Work to be completed → Keep the pictures out. Copy every line of the listing exactly.

----------------

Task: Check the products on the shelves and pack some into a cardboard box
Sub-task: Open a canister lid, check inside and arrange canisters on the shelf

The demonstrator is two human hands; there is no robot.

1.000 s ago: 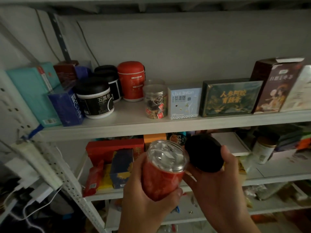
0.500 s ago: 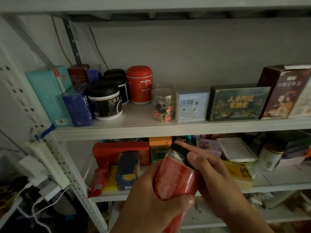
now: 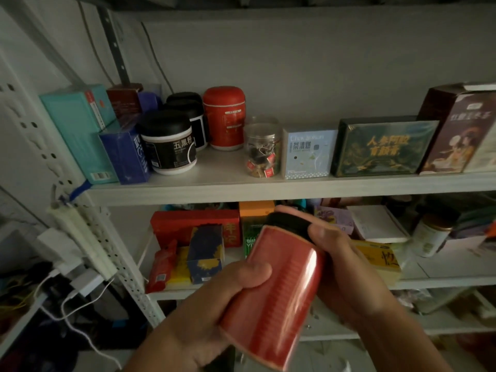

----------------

Task result →
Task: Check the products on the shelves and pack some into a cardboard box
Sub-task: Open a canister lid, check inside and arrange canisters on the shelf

The demonstrator is two human hands; there is no robot.

1.000 s ago: 
0.500 s ago: 
now: 

There is no more to the exercise.